THE TASK:
Read the records and gather each line that includes "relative".

DATASET:

________

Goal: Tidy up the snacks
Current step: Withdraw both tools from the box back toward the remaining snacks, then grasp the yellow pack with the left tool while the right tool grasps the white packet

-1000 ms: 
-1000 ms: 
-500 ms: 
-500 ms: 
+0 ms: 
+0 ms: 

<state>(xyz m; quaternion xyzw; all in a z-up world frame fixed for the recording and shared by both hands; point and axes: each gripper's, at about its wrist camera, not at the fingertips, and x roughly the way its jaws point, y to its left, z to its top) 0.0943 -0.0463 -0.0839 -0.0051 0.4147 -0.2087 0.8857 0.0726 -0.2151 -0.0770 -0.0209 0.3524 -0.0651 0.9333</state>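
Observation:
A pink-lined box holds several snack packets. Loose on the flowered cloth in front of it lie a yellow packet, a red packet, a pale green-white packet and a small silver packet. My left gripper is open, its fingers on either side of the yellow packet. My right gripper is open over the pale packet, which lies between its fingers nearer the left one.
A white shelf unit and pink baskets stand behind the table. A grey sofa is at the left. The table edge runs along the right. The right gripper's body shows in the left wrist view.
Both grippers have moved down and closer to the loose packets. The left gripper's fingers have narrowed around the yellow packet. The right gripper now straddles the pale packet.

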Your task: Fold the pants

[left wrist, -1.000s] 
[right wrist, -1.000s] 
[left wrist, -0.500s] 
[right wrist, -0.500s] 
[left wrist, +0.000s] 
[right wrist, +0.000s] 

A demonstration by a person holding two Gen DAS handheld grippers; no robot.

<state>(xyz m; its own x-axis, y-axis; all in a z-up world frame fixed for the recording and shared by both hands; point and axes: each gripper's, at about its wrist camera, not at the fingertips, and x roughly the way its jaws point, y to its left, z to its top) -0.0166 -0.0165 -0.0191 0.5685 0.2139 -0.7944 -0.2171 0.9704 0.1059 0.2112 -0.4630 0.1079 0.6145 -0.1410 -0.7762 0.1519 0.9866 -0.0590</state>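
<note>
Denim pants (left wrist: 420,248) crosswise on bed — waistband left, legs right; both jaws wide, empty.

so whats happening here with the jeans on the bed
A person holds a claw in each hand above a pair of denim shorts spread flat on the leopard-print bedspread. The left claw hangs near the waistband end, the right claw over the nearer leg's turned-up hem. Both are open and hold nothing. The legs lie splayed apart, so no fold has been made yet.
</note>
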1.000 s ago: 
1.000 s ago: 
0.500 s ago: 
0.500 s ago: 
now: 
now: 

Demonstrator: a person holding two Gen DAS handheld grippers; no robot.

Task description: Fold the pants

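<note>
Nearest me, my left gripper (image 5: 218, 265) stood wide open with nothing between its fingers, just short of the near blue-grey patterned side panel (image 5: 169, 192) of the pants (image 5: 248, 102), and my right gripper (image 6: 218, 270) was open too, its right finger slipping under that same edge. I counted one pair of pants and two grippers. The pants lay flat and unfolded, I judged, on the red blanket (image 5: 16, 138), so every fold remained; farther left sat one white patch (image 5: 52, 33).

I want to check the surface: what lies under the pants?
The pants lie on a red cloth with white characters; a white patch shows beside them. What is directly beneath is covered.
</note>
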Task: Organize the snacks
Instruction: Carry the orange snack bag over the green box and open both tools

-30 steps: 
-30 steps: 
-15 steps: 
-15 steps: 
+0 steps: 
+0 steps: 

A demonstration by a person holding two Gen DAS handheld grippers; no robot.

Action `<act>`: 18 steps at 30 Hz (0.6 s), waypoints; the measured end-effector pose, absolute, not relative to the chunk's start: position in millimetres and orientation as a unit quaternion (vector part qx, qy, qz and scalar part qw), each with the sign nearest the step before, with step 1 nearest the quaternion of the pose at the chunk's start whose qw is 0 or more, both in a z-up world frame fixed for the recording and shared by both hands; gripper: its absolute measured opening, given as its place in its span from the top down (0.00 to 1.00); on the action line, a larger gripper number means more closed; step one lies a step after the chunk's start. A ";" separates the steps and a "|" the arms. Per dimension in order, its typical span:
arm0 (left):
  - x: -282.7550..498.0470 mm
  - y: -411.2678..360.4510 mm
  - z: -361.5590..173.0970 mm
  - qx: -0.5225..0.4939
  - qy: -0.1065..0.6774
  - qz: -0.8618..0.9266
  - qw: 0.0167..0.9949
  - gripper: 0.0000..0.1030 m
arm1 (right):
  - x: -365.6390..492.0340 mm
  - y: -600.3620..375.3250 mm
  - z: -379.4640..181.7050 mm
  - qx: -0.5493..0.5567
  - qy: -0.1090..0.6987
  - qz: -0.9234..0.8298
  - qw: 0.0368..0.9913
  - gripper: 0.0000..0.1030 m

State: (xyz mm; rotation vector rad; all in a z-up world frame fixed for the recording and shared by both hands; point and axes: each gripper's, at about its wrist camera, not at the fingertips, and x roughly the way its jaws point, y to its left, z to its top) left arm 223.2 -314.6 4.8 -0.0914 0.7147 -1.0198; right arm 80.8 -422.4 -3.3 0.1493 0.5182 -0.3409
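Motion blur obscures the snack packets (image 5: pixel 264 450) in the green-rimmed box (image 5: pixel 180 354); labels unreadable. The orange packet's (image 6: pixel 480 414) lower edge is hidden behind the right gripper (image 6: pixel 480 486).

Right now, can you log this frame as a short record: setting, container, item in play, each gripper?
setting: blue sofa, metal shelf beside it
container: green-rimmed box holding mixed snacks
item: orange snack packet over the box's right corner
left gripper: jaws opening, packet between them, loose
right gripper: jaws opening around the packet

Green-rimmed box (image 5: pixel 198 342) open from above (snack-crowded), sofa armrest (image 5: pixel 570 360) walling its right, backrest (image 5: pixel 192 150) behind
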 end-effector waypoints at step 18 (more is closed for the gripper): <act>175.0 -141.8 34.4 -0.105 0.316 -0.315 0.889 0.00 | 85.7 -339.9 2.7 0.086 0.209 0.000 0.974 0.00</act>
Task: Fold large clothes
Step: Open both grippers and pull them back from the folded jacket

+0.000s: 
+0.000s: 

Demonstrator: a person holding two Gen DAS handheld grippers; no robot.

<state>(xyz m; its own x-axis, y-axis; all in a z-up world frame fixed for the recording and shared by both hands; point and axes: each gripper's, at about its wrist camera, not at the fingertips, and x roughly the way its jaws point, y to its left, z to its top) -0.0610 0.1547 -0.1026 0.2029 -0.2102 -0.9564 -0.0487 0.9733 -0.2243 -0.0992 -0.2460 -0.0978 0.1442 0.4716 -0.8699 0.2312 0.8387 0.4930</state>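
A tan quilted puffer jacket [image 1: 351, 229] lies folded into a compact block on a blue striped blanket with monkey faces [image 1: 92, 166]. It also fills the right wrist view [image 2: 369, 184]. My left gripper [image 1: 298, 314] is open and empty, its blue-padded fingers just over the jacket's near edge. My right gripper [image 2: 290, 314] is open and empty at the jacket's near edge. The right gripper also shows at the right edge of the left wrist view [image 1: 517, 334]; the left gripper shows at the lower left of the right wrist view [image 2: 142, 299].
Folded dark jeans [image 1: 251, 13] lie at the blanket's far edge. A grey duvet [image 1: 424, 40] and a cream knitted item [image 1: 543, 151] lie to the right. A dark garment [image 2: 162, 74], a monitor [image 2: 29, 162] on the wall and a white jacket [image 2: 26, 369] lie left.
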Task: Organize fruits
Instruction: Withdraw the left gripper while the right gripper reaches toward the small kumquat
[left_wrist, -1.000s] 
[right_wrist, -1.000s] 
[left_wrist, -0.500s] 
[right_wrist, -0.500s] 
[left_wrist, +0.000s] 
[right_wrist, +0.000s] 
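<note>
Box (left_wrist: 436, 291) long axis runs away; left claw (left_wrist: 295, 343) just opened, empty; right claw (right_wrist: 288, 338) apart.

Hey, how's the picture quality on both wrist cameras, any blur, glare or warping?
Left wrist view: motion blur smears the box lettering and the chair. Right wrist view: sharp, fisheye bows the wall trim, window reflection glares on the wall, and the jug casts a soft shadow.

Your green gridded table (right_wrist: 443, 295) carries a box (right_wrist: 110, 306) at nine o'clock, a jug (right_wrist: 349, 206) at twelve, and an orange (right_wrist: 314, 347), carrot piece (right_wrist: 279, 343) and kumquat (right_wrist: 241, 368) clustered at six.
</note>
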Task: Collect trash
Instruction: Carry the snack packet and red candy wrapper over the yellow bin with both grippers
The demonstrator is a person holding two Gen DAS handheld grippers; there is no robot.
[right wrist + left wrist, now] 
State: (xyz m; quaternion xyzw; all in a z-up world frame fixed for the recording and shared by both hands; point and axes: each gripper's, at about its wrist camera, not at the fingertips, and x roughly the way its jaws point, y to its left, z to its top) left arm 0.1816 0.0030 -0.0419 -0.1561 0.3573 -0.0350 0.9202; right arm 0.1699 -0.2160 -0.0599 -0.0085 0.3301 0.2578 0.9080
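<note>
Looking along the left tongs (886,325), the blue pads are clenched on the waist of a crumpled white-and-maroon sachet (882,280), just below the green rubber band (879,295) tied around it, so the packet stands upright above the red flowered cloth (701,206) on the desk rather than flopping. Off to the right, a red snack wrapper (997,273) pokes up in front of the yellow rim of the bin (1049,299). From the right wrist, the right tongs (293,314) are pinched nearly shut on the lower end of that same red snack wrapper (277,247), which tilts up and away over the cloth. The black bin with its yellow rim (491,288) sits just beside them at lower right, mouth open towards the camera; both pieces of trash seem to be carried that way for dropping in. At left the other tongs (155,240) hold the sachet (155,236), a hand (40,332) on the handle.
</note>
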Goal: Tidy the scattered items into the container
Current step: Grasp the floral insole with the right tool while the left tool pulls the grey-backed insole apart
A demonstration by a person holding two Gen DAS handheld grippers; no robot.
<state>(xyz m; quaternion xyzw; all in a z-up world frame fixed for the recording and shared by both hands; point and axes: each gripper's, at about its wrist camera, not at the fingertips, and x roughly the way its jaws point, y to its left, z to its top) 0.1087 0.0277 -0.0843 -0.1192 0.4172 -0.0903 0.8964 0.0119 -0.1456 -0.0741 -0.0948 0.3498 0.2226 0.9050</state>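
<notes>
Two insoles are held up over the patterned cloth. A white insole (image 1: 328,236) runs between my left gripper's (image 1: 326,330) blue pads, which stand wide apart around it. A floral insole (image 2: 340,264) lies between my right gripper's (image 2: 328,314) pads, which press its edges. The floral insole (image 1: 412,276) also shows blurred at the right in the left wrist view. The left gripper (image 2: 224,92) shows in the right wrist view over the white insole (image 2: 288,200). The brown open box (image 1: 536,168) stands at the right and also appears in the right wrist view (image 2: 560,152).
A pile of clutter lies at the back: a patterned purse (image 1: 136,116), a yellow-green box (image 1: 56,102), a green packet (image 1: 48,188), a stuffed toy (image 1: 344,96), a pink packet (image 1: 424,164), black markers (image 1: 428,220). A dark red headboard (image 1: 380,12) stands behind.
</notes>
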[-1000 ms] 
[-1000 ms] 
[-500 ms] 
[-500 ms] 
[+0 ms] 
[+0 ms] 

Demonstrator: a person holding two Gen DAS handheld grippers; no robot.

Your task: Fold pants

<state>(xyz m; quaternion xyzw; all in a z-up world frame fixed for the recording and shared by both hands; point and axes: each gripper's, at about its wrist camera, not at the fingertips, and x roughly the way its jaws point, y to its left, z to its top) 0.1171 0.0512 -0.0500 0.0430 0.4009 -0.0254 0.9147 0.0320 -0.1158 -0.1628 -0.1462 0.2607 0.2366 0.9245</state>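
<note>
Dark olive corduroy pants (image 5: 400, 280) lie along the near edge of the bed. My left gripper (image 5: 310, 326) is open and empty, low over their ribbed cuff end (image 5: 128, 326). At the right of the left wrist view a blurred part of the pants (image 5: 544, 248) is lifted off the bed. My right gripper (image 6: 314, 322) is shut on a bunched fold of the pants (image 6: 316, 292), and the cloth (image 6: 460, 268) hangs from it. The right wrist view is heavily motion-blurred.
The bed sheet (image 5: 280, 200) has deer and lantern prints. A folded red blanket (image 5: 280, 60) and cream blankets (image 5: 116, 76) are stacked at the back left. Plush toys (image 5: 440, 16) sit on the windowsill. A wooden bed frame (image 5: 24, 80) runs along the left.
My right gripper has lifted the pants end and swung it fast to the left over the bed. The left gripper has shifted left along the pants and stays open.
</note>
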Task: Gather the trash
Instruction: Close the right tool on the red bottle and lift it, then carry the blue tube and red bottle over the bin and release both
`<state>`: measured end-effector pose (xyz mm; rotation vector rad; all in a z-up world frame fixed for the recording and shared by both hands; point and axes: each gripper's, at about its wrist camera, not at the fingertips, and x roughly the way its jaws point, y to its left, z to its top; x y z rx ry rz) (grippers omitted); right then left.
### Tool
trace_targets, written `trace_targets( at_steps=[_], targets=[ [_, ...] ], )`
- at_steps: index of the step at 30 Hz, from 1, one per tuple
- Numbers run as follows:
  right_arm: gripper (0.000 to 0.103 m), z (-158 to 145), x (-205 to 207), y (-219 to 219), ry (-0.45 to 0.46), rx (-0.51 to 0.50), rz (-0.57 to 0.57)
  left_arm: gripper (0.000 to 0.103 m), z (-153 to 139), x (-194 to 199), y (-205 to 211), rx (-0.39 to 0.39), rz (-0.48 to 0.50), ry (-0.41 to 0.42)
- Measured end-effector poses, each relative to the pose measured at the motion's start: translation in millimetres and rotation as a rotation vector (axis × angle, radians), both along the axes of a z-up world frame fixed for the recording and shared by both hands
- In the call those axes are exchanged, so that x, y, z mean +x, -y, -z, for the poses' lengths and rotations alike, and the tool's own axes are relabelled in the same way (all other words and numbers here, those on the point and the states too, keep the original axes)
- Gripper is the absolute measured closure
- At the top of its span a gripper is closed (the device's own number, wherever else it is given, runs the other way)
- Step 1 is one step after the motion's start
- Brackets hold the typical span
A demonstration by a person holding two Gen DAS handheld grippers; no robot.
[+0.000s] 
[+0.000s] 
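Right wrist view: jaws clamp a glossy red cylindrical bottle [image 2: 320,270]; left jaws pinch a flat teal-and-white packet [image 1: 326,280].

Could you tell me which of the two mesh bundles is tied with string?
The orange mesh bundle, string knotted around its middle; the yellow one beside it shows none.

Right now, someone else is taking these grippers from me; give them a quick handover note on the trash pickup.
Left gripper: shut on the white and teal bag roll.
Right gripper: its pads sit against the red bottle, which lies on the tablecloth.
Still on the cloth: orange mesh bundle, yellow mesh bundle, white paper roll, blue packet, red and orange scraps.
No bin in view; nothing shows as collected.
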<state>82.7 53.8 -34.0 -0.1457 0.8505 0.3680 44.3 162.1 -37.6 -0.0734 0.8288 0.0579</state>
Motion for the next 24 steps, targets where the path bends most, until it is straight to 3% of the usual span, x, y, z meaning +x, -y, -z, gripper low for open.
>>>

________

RESPONSE BOX:
Action `<act>`: 18 steps at 30 Hz (0.6 s), waypoints; the measured end-effector pose, absolute, not relative to the chunk's start: position in millimetres and orientation as a unit quaternion (vector part qx, qy, qz and scalar part qw), each with the sign nearest the step before, with step 1 nearest the quaternion of the pose at the chunk's start whose qw is 0 or more, both in a z-up world frame fixed for the recording and shared by both hands; gripper: its absolute measured opening, given as its place in its span from the top down (0.00 to 1.00); on the action line, a larger gripper number means more closed; step one lies a step after the chunk's start. A ";" separates the steps and a "|" the arms. Per dimension in order, its typical span:
- Measured end-effector poses, each relative to the pose measured at the motion's start: translation in millimetres and rotation as a rotation vector (axis × angle, radians), both along the axes of a z-up world frame fixed for the recording and shared by both hands

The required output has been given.